Normally, a powerful external stimulus such as a U.S. upswing, a big cut in interest rates or a continuing sharp reduction in oil prices might be enough to kick start growth. But Europe has a deeper problem: Germany. The country has been stagnant for three years, mired in a crisis that the business community blames on structural problems such as high wages and social costs. Despite new reform promises last week from Chancellor Gerhard Schröder, Germans seem resigned to stasis. This sour mood may even be part of the problem. "There's a general dissatisfaction going around that's paralyzing society," says Helmut Gierse, president of a trade group of German companies that make factory robots and other automation equipment.

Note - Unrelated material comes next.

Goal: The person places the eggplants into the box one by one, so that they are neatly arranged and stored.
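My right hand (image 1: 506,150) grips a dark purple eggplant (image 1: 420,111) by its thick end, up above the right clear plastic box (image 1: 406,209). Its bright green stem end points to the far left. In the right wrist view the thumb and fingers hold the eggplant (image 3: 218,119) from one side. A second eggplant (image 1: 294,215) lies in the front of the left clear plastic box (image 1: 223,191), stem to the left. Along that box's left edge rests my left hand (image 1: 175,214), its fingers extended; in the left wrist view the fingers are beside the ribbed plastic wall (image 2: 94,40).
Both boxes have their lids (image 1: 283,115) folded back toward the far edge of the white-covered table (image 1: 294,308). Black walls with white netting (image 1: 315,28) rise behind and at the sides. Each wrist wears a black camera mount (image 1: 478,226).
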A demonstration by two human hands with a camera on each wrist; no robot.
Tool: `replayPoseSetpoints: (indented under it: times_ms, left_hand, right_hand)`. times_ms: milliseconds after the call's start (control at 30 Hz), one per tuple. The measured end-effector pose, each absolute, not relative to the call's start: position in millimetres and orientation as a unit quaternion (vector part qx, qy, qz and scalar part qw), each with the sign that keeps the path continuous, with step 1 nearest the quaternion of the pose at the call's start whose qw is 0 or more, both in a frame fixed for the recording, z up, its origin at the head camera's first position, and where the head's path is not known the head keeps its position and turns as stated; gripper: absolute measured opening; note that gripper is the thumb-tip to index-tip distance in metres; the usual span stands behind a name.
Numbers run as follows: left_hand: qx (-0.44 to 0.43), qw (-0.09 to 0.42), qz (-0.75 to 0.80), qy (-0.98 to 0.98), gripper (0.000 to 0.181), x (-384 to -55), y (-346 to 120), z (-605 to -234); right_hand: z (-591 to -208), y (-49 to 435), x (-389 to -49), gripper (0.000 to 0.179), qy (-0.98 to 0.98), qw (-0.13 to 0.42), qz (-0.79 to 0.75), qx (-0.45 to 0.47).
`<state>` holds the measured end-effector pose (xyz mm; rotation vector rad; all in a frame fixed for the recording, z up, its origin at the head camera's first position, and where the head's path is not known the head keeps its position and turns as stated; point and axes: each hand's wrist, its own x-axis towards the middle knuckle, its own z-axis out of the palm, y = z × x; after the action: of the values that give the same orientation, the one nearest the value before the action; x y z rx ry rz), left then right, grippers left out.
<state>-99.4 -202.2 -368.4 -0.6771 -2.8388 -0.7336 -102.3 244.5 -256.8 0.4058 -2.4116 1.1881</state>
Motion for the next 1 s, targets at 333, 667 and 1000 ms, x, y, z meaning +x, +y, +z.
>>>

Automation is a j25 billion business for Germany, and a good window into the economic situation. Last year sales dropped by about 3%, and would have been much harder hit were it not for a big increase in orders by automakers. But that overall figure masks a sharp difference: exports, which now account for more than two-thirds of total sales, rose by almost 3%, while sales in Germany dropped by more than 10%. The bad news for the rest of Europe is that an economic upturn is much harder, and perhaps impossible, with a stagnant Germany. In his annual budget speech to Parliament last week, Chancellor Gordon Brown boasted that the British economy has outpaced most of Continental Europe in recent years. But even optimistic Brown had to cut forecasts of U.K. economic growth this year to between 2% and 2.5% from 2.5% to 3%, pinning some of the blame on the Continent's weakness.
Few are feeling the pinch as much as Ireland. Its gross national product grew by an average of almost 9% annually in the five years to 2000. But this year, the Irish central bank is forecasting gnp growth of below 2%. "The recent track record of larger euro-area economies is not encouraging," governor John Hurley said in a recent speech.
Economists' predictions are often wrong, of course, and it's possible that the worst is already over. If German consumers decided to start spending again, it could make the difference. Wolfgang Twardawa is keeping a close watch. As head of market research at the German consulting company GfK, he notes some subtle shifts in German consumer behavior. While sales of cars, furniture and clothing are all down, digital cameras and dvds are doing well, he says, joking that "Germans have a high level of whining." Still, he contends: "Something big needs to happen for the Germans to really start spending again." The problem for Germany, and Europe, is that the end of the Iraq war may not be big enough.